Lei 10.406/2002 – Acesso em 02/03/2026
O Art. 1.669 do Código Civil de 2002 estabelece uma importante nuance no regime de separação obrigatória de bens, previsto no Art. 1.641 do mesmo diploma. Embora o Art. 1.668 elenque bens que se excluem da comunhão, mesmo nos regimes de comunhão universal ou parcial, o dispositivo em análise foca na incomunicabilidade dos bens do artigo antecedente, especificamente em relação aos seus frutos. A regra geral é que os bens incomunicáveis permanecem na esfera patrimonial exclusiva de cada cônjuge, mas o legislador fez uma ressalva quanto aos rendimentos gerados por esses bens.

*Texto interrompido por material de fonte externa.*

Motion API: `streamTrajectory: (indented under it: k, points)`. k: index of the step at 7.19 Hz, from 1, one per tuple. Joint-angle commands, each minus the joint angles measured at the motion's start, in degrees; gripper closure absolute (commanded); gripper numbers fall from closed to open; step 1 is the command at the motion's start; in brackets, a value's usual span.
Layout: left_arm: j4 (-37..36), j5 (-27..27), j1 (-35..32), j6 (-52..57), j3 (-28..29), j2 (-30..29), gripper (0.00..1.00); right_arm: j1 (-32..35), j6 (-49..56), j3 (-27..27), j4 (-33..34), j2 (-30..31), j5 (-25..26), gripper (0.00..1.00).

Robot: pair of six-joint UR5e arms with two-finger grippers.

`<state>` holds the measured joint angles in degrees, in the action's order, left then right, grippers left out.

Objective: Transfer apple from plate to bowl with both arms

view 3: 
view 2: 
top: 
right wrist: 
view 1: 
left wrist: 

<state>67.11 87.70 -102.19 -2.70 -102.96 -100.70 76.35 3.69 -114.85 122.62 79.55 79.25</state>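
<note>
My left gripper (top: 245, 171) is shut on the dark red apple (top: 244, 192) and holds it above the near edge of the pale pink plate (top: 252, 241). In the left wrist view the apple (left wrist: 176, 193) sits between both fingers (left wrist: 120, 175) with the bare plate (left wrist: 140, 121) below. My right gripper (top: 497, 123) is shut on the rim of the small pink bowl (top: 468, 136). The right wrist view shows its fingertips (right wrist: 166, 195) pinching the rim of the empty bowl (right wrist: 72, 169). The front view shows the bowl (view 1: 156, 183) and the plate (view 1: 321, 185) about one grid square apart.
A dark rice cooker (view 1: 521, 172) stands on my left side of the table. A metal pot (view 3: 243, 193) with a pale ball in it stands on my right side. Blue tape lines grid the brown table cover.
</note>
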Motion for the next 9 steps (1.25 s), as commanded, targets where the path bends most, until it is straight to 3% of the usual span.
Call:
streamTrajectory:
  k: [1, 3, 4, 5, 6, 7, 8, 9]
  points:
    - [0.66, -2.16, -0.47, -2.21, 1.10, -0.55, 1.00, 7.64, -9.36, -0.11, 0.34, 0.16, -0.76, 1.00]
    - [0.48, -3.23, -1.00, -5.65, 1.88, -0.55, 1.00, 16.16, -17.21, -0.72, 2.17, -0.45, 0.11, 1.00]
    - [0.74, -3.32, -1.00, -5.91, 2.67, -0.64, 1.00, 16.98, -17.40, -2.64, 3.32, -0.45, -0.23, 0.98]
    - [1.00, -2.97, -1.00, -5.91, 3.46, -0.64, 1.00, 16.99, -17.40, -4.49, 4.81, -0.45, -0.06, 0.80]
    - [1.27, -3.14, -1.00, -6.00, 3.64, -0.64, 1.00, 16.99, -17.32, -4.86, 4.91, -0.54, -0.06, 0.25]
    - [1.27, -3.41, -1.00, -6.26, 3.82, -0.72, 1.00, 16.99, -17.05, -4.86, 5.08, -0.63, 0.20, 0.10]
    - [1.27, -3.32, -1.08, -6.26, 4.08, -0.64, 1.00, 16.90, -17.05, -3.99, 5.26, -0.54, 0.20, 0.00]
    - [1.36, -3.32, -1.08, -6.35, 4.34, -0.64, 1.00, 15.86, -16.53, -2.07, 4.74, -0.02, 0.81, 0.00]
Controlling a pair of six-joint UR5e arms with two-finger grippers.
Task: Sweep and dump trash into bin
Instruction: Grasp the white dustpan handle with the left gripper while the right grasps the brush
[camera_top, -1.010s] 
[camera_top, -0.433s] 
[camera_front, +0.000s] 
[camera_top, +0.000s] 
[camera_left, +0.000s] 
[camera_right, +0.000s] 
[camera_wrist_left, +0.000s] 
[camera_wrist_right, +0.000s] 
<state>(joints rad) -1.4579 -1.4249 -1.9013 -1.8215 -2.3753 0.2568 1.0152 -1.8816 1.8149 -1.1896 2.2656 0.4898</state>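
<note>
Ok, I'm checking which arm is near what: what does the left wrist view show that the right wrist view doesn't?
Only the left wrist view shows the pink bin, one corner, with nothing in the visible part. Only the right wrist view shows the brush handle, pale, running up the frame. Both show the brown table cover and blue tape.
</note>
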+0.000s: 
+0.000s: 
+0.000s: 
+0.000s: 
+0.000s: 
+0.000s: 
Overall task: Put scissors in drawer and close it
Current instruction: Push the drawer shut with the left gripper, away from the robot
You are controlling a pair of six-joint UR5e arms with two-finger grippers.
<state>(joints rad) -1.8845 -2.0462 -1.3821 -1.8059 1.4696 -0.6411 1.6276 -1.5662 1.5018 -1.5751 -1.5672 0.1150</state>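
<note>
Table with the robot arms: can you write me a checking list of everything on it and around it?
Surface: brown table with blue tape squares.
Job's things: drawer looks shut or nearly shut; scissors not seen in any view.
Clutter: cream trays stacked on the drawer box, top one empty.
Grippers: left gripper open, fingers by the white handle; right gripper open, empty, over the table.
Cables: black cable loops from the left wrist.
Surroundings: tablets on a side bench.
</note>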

A interpretação do Art. 1.669 revela que os frutos civis (aluguéis, juros, dividendos) e naturais (colheitas, crias de animais) dos bens incomunicáveis, quando percebidos ou vencidos durante o casamento, integram o patrimônio comum do casal. Esta disposição mitiga a rigidez da incomunicabilidade, reconhecendo o esforço conjunto ou a contribuição indireta de ambos os cônjuges para a manutenção e valorização do patrimônio. A doutrina majoritária, como ensina Flávio Tartuce, entende que essa regra se aplica por analogia ao regime da separação legal de bens, onde a Súmula 377 do STF estabelece a comunicabilidade dos bens adquiridos na constância do casamento pelo esforço comum.
Na prática advocatícia, a aplicação do Art. 1.669 gera discussões relevantes, especialmente em ações de divórcio e partilha de bens. A comprovação da origem dos frutos e o momento de sua percepção ou vencimento são cruciais para determinar sua comunicabilidade. Por exemplo, rendimentos de aplicações financeiras ou aluguéis de imóveis particulares de um cônjuge, se gerados durante o matrimônio, podem ser objeto de partilha. Conforme análises realizadas pelo sistema de inteligência artificial jurídica Redizz, que mapeia a legislação brasileira, a jurisprudência tem consolidado o entendimento de que a presunção de esforço comum se estende a esses frutos, salvo prova em contrário.
É fundamental que o advogado esteja atento à distinção entre o bem principal, que permanece incomunicável, e seus frutos, que podem ser partilhados. A controvérsia reside muitas vezes na prova do esforço comum para a aquisição desses frutos, especialmente em regimes de separação obrigatória. A ausência de prova de esforço comum pode levar à exclusão dos frutos da partilha, conforme decisões recentes de tribunais superiores que buscam harmonizar a Súmula 377 do STF com a literalidade do Código Civil.